Kongar, gördüğünüz gibi, küfürlerle yüzleşmemek için kendini en “velut” alana, (sürgün-sansür alanına) atıyor.
Peki, bizi Abdülhamit sansüründen kurtaranların 1913 yılında yaptığı darbeyi ve amansız sansür-sürgün-cinayetler dönemini neden hiç anmıyor?
Haa, ilk bira fabrikası da Abdülhamit döneminde açılmış...
Bu “çelişik” durumları anlamaya akıl yetirebilecek mi Kongar’ın ideolojik mahallesi?
Mahalle olarak, (hadi hoşunuza gitsin diye söyleyeyim) Beyaz Türkler olarak, Kemalistler olarak, ilerlemeci Batıcılar olarak, modernistler olarak Abdülhamit’ten hep nefret ettiniz. Bunu nasıl gerekçelendirdiğinizi bilmiyorum ama bu daha çok tevarüs etmiş bir nefretti.
Sizden nefret etmeniz istendiği için nefret ettiniz.

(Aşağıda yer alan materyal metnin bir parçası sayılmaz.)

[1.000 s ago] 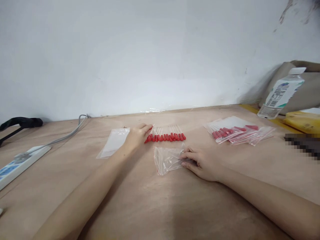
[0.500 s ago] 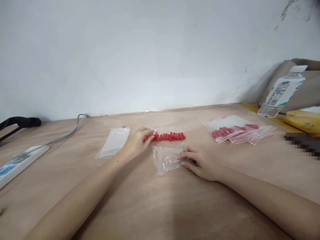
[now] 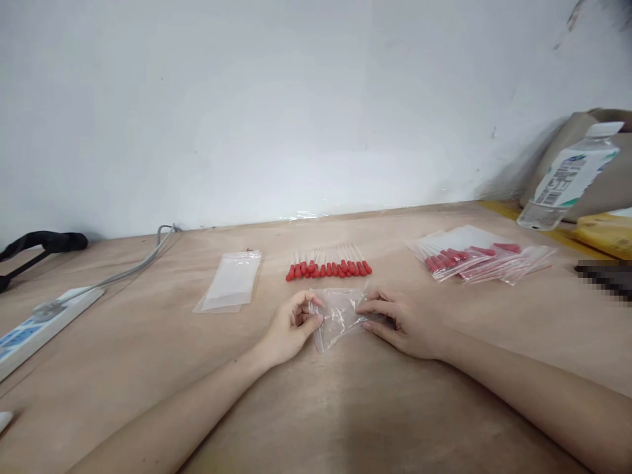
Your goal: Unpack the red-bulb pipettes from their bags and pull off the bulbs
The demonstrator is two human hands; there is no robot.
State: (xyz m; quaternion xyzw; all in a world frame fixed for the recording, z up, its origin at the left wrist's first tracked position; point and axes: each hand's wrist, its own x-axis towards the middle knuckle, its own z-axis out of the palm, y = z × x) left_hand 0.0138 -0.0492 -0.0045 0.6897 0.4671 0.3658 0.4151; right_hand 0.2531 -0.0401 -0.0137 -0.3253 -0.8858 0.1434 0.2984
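Clear zip bag [image 3: 340, 316] pinched at 9 o'clock by left hand [image 3: 291, 329], 3 o'clock by right hand [image 3: 401, 322]; best kept taut.

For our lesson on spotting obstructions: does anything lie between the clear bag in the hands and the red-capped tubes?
Nothing visible does. The left hand and right hand hold the clear bag; only bare table lies between it and the row of red-capped tubes.

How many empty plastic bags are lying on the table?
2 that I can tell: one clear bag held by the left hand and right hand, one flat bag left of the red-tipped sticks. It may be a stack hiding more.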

Ki, meselenizi hâlâ bitirebilmiş değilsiniz.
Pozisyon alma gereği hissettiğinizde, dönüp oraya, yani size bu nefreti miras bırakanlara baktınız. “Sansür” dendiğinde oraya baktınız... “İstibdad” dendiğinde oraya baktınız... “Hürriyet” dendiğinde oraya baktınız... Ama tek parti istibdadını ve “Takrir-i Sükûn”la yasallaşmış rezil sansür uygulamalarını hiç görmediniz.
İstibdada son verip (1923-1946), üstüne bir de “demokratik cumhuriyet” (!) kuranların bir gecede kaç gazetenin, kaç mecmuanın, kaç mizah dergisinin kapısına kilit vurduğunu öğrenmek için Merdan Yanardağ’ın küfürlerini ve dolayısıyla bu köşede yayınlanacakları beklemeyin.
Küçük bir “google” taramasıyla bu bilgilerin tümüne ulaşabilirsiniz.
Sultan Abdülhamit, muhaliflerini en fazla sürgüne yollayıp bir de “menfa maaşı” (sürgün maaşı) bağlıyordu. Sizinkiler doğrudan İstiklal Mahkemeleri’nin insafına terk ediyordu.
Ahmed Emin Yalman’ın yazdıklarını okumaya yüreğiniz yeter mi?